Opinion: Senior Scientists Should Be Writing

Three reasons why authorship matters, even—perhaps especially—to established scholars

Jens P. Goetze and Jens F. Rehfeld
Apr 7, 2015

WIKIMEDIA, COLINSuccess in science is largely defined by publishing scientific results in relevant journals. However, writing science is about much more than simply describing methods, reporting results, calculating statistics, and quantifying one’s career achievements. It’s a critical skill that can improve one’s research.

Scientific authorship has become a muddy matter, as most life science papers now often list several authors. Indeed, coauthorship constitutes are large part of a scientific life, and this sometimes lead to difficulties of giving the rightful people intellectual credit. Didactically, it is also a misnomer, as the word “author” still refers to one who writes. With scientific papers boasting a dozen or more “authors,” it is almost impossible to accept the title for each individual.

Writing science is a fundamental part of scientific projects for young scientists, typically in the form of a thesis, which is based on published papers. Often, the senior author provides mentorship for the scholar and, through scientific writing, gradually teaches the pupil on how to communicate science to fellow scientists. In fact, last authorship is today synonymous with seniority and thus valuable in terms of obtaining academic credit. More experienced scientists may, consciously or unconsciously, distance themselves from the writing process and instead provide guidance and input.

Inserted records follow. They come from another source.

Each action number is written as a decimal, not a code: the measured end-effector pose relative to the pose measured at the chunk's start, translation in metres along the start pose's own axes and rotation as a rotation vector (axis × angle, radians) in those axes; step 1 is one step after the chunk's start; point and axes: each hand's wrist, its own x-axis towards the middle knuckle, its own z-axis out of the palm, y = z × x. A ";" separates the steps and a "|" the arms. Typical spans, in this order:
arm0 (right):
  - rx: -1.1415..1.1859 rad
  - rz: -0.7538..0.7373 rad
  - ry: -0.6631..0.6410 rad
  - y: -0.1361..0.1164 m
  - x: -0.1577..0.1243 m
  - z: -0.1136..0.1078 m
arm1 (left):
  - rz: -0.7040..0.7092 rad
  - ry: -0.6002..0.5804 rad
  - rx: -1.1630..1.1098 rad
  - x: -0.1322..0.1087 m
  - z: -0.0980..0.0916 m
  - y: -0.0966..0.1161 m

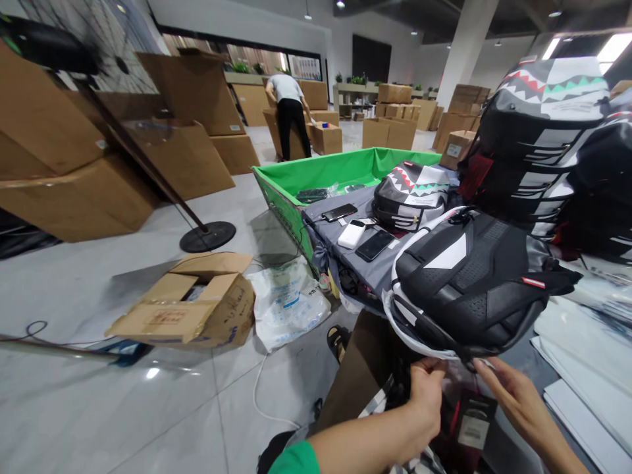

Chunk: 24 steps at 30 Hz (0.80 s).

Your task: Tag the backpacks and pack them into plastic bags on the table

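Left hand [428,385] and right hand [511,392] pinch the near edge of the black backpack [469,289]; nearby hang tag's [474,431] print unreadable

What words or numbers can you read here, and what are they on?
None can be read for sure; these are too small or blurred:
Open cardboard box: reddish print, dark handwriting.
White plastic bag: blue and black print.
Hanging tag: tiny print on its pale label.
Top backpack in the stack: faint lettering.
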 end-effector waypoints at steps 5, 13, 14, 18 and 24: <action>-0.417 -0.346 0.239 -0.006 -0.007 -0.012 | -0.174 0.046 -0.111 0.002 0.024 0.012; -0.599 -0.541 0.352 -0.025 -0.018 0.010 | -0.093 -0.030 -0.099 -0.007 0.005 0.005; -0.578 -0.569 0.351 -0.026 -0.019 0.016 | -0.079 -0.039 -0.079 -0.007 0.003 0.004; -0.592 -0.690 0.349 -0.024 -0.027 0.033 | 0.008 -0.142 -0.049 -0.009 0.002 0.012; -0.702 -0.721 0.367 -0.018 -0.040 0.037 | 0.024 -0.328 -0.066 -0.019 0.002 0.028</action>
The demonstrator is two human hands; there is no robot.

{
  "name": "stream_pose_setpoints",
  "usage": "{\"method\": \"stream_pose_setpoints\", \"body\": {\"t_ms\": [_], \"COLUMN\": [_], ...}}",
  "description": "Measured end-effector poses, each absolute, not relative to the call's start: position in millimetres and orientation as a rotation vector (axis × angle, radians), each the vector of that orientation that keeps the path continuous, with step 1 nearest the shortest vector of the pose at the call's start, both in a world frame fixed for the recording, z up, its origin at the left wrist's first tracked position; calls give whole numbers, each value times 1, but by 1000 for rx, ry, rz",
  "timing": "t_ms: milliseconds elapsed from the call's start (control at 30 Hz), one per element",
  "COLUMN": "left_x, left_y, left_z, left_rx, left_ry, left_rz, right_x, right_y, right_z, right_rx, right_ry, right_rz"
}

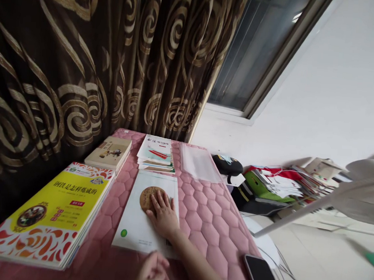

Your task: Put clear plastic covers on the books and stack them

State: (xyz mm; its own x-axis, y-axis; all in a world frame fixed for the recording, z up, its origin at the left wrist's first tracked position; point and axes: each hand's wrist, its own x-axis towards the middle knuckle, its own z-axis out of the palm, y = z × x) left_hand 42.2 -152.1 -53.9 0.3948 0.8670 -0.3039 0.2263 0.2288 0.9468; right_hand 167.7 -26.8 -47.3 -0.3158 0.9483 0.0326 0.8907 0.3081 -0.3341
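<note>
On pink quilting (205, 217), right hand (163, 213) spread flat on white book (131, 222), left hand (153, 273) loosely open, yellow book (54, 203) titled “钢铁是怎样炼成的”

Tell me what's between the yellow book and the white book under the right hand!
Just a strip of the pink quilted cover shows between the yellow book and the white book in the head view.

Pink quilted surface (202, 208) before me, clock centred on white book (131, 222), 12 farthest from me: yellow-covered book stack (69, 197), 9 o'clock; beige books (106, 151), 11; white booklets (154, 150), 12; clear plastic sleeves (200, 162), 1; phone (264, 277) at edge, 4.
</note>
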Motion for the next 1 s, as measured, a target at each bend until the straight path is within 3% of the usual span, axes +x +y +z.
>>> {"method": "stream_pose_setpoints", "body": {"t_ms": [100,233,467,800,1000], "left_x": [28,7,-12,-9,-6], "left_y": [-111,-56,-42,-44,-45], "left_z": [-37,-45,-88,-88,-91], "left_rx": [1999,2408,2578,2548,2559], "left_ry": [1483,1913,2054,2076,2078], "left_rz": [835,668,580,589,582], "right_x": [167,167,171,181,136], "right_y": [-26,-27,-18,64,48], "right_z": [-50,-51,-56,-36,-50], "right_rx": [-1698,-1674,-1607,-1920,-1140], "right_ry": [-2364,-2376,-2429,-2319,-2706], "right_rz": [344,287,279,262,274]}}
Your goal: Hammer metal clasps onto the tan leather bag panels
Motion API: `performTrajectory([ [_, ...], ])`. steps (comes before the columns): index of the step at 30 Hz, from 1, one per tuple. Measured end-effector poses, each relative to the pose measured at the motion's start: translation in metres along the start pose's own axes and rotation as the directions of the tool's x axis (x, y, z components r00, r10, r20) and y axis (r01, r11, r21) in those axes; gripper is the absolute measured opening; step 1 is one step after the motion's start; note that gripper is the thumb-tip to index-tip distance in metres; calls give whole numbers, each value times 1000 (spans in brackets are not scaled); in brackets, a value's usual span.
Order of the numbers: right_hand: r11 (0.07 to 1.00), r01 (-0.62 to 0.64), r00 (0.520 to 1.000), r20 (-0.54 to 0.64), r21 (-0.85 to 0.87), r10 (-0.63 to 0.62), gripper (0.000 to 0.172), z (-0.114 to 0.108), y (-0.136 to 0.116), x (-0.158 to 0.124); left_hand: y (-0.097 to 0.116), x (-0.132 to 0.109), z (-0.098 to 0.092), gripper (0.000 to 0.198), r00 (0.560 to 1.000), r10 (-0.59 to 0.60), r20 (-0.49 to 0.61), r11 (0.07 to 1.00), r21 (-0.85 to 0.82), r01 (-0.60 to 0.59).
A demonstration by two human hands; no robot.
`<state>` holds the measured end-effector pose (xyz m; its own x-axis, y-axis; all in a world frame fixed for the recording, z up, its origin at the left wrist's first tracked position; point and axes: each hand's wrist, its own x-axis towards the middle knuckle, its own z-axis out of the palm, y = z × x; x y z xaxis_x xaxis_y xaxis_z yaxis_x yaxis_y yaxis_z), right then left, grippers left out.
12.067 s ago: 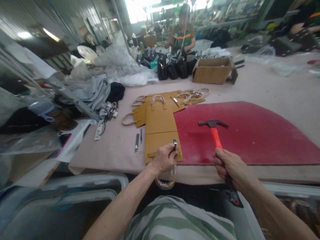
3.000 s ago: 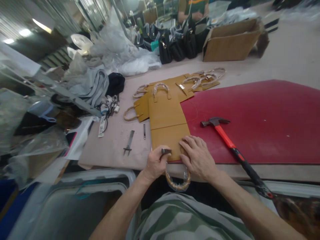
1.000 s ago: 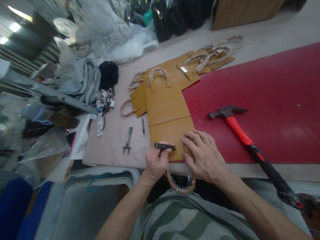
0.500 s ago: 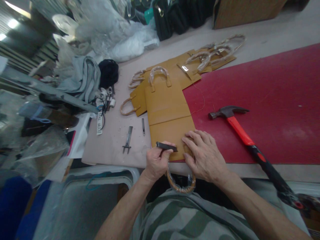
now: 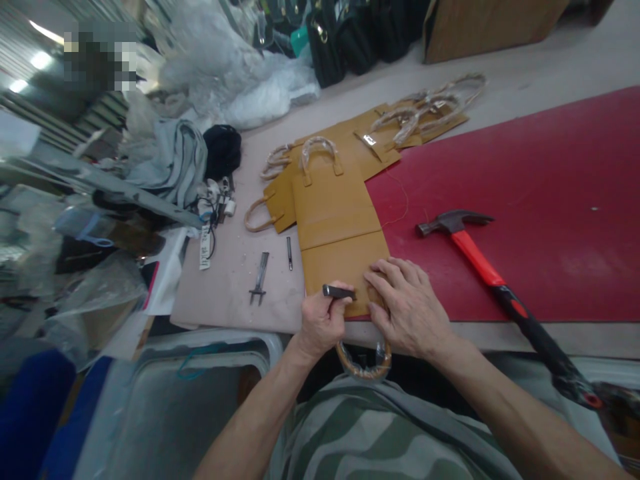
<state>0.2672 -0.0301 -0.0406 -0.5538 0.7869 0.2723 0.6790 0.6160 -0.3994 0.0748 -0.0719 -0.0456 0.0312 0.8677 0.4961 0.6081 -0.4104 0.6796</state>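
Observation:
My left hand [image 5: 323,323] is closed round a dark metal punch [image 5: 339,292], its working end by the near edge of a mustard leather bag panel [image 5: 340,207]. Fingers spread, my right hand [image 5: 410,303] lies flat on the panel's near right corner and holds nothing. A plastic-wrapped handle [image 5: 367,373] hangs from that edge, over the table front, between my wrists. Another wrapped handle [image 5: 320,143] stands at the panel's far end. To the right, a claw hammer [image 5: 480,260] with a red and black grip rests on the red mat [image 5: 540,180].
Left of the panel lie a pronged punch [image 5: 259,280] and a slim metal punch [image 5: 289,253]. More mustard panels [image 5: 360,130] with handles are behind. Clear plastic bags [image 5: 240,80], black bags [image 5: 350,40] and a cardboard box [image 5: 490,27] stand farther back.
My left hand and the punch have shifted slightly right, and the punch leans lower. My right hand stays on the panel. The whole view has moved a little.

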Motion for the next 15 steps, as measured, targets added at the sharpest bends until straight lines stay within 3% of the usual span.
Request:
performTrajectory([
  [5,994,46,998,-51,101,-41,39,3,8,-2,-1,-1,1,14,997,77,19,994,75,-79],
  [9,983,44,982,-191,179,-9,34,-8,25,-16,-4,-2,2,14,997,61,41,995,80,-64],
  [12,986,-157,959,-247,-56,139,32,-32,41,-35,-6,-4,4,14,998,51,38,997,54,-53],
  [15,883,-327,944,-162,-337,288,33,-57,57,-52,-8,-4,6,15,998,48,47,998,34,-49],
])
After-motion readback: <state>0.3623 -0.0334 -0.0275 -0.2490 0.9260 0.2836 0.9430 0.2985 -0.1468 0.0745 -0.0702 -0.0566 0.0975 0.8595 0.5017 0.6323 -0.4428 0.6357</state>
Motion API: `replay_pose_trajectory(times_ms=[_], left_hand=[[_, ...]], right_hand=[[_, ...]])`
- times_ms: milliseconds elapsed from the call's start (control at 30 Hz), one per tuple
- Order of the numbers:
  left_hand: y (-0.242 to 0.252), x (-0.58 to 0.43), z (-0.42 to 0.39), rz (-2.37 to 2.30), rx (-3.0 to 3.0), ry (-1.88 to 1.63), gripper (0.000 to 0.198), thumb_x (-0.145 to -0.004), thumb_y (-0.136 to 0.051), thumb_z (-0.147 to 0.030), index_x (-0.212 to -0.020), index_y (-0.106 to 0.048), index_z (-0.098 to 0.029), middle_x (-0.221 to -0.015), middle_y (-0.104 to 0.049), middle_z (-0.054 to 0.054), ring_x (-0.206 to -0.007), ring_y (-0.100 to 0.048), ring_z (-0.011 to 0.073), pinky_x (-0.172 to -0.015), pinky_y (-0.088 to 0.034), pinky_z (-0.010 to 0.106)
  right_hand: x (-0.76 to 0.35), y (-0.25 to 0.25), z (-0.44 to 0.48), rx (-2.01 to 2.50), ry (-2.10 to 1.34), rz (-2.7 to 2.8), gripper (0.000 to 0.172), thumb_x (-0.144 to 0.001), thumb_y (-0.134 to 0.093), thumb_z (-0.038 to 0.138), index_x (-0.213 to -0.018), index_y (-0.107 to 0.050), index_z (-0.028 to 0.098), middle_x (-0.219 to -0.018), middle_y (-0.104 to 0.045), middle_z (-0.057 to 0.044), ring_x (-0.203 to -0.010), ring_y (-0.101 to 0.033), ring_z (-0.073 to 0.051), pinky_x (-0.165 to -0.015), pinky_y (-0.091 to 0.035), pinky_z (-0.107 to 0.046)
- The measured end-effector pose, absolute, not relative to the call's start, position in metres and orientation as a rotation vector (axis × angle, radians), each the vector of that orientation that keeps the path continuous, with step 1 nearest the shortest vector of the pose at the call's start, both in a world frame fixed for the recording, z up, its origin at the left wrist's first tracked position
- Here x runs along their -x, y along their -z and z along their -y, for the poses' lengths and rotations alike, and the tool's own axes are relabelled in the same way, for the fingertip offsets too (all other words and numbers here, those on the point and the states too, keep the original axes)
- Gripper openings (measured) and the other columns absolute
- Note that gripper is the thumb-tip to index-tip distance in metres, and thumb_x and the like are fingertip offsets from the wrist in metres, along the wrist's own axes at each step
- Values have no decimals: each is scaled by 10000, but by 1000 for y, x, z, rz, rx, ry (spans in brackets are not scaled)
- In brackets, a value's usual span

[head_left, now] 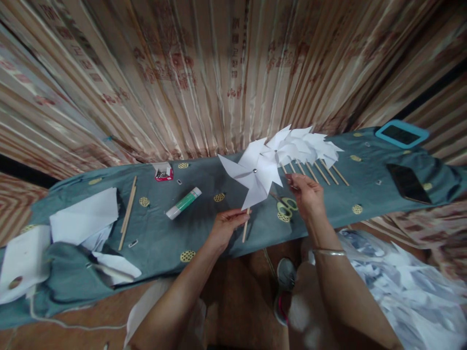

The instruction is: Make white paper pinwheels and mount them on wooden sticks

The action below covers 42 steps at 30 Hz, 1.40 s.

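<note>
My left hand [228,227] pinches the wooden stick of a white paper pinwheel [251,176], which is raised over the table and has a round metal pin at its centre. Slightly to the right, my right hand [308,193] has its thumb and fingers closed around the stick of a second pinwheel [276,151]. That one partly overlaps the first and leads into a row of finished-looking white pinwheels [310,146], their sticks pointing toward me. Scissors with yellow-green handles [288,206] lie on the cloth between my hands.
On the patterned green cloth [204,223] lie a glue stick [184,203], a small box of pins [163,173], loose wooden sticks [128,214] and white paper [85,216]. A phone [408,183] and blue-framed tablet [402,133] are right. A plastic bag of scraps [408,287] stands below.
</note>
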<state>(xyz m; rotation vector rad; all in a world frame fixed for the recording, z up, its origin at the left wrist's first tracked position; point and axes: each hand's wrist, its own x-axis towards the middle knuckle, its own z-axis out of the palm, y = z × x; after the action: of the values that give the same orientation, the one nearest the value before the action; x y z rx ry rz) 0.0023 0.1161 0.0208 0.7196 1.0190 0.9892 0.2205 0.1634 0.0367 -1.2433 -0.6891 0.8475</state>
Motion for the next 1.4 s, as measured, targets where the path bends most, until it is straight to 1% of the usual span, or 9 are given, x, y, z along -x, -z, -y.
replay_pose_trajectory(times_ms=[100,167,333,500,667,800,900,1133,1400], left_hand=[[-22,-3,-114,-1003,-712,-934,328,-468,-904,-335,-735,-795,-180,-776,-764,79,-666,-630,148,-669,-461,268],[-22,-3,-114,-997,-710,-917,323,-468,-905,-329,-733,-795,-180,-769,-762,77,-661,-625,142,-670,-457,267],[-20,-3,-115,-1000,-707,-932,331,-456,-907,-339,-725,-795,-183,-778,-766,79,-668,-622,140,-663,-454,259],[-17,-2,-117,-1027,-715,-969,343,-461,-900,-349,-739,-795,-179,-803,-768,84,-670,-625,147,-672,-462,272],[-18,-2,-119,-1033,-718,-1010,338,-469,-899,-356,-743,-793,-191,-810,-766,66,-702,-627,142,-714,-466,272],[-17,-2,-120,-1056,-677,-1033,357,-427,-912,-368,-719,-791,-201,-759,-756,49,-665,-605,121,-696,-461,256],[-16,-2,-121,-1064,-680,-1053,356,-431,-910,-376,-722,-793,-208,-751,-753,42,-658,-594,113,-680,-451,245],[-17,-3,-121,-1063,-706,-1043,348,-460,-898,-372,-744,-796,-199,-749,-750,52,-650,-583,119,-680,-445,258],[-15,-3,-121,-1068,-712,-1058,354,-470,-893,-380,-753,-795,-190,-819,-765,78,-718,-623,149,-725,-456,277]], right_hand=[[-218,-35,-167,1196,-916,723,278,-584,-808,457,-706,-699,233,-719,-701,6,-720,-641,-163,-633,-507,-289],[-215,-34,-166,1175,-969,725,300,-586,-809,480,-713,-689,235,-703,-700,1,-740,-655,-185,-630,-528,-308],[-214,-34,-161,1144,-1025,618,306,-503,-879,396,-677,-694,224,-681,-699,8,-615,-624,-141,-522,-511,-266],[-217,-35,-160,1122,-1086,645,293,-492,-900,350,-660,-710,204,-642,-664,24,-527,-553,-80,-462,-451,-212],[-214,-36,-157,1124,-1113,656,283,-481,-901,343,-642,-718,199,-631,-651,25,-533,-540,-77,-462,-432,-207],[-209,-37,-153,1131,-1144,665,256,-492,-891,344,-637,-729,209,-583,-628,31,-514,-511,-72,-461,-421,-201],[-206,-37,-150,1140,-1187,683,262,-487,-893,357,-625,-732,204,-553,-618,27,-509,-510,-70,-471,-424,-192],[-201,-37,-149,1124,-1242,678,299,-485,-897,416,-619,-728,210,-544,-607,32,-523,-520,-68,-500,-439,-182],[-199,-39,-146,1141,-1297,735,276,-508,-897,397,-616,-722,213,-540,-613,32,-512,-520,-70,-514,-442,-191]])
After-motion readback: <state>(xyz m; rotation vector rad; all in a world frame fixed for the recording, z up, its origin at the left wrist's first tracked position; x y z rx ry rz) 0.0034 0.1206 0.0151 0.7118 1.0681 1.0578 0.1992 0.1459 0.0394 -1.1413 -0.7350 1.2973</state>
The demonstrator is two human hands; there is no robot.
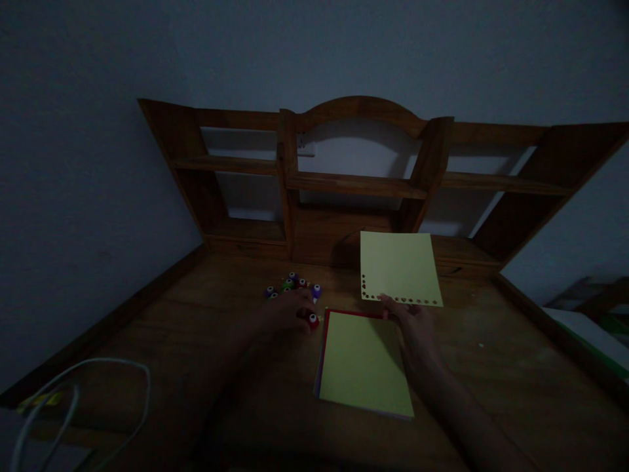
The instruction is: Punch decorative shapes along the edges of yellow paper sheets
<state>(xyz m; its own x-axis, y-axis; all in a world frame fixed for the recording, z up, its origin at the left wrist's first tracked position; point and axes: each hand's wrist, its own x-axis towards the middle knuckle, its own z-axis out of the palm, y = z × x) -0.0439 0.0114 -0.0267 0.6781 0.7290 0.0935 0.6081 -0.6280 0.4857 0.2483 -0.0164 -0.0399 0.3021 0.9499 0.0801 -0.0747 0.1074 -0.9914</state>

In the humanities, law, and philosophy, this practice seems unthinkable—in these fields, the writing process, itself, is an integral tool for the question at hand. Here we argue that life scientists should grab the pen—or take to the keyboard—more often.

  1. Writing science brings structure to scientific thinking. One must humbly consider the results and choose their main message, as well as where and why they are important. By boiling down complex experimental results into what’s truly important, authors often gain a clearer perspective on their meaning, which can enhance storytelling. After all, scientific papers are more than data and graphs—they are stories to be shared.
  2. Writing a great scientific paper often is the source of an author’s next great paper. Some researchers still puzzle themselves over where the good ideas come from. The creative process of processing present results can spark new ideas.
  3. Scientific writing is a lifelong skill. A vast number of great scientists remain active in their fields well into old age. Often, this activity is reflected in that they keep themselves active in the writing phase, where aging-related handicaps are typically of little importance. It requires keeping active in communicating science and stay at the painful frontier by means of publishing and receiving feedback and criticism in order to stay alert.

Scientists should embrace the pleasures of the writing phase. Research remains a highly personal and intellectual activity. Given all the advantages of writing about one’s work, scientists should invest time in learning to communicate it well.

Jens P. Goetze and Jens F. Rehfeld are professors of clinical biochemistry at the University of Aarhus and Copenhagen.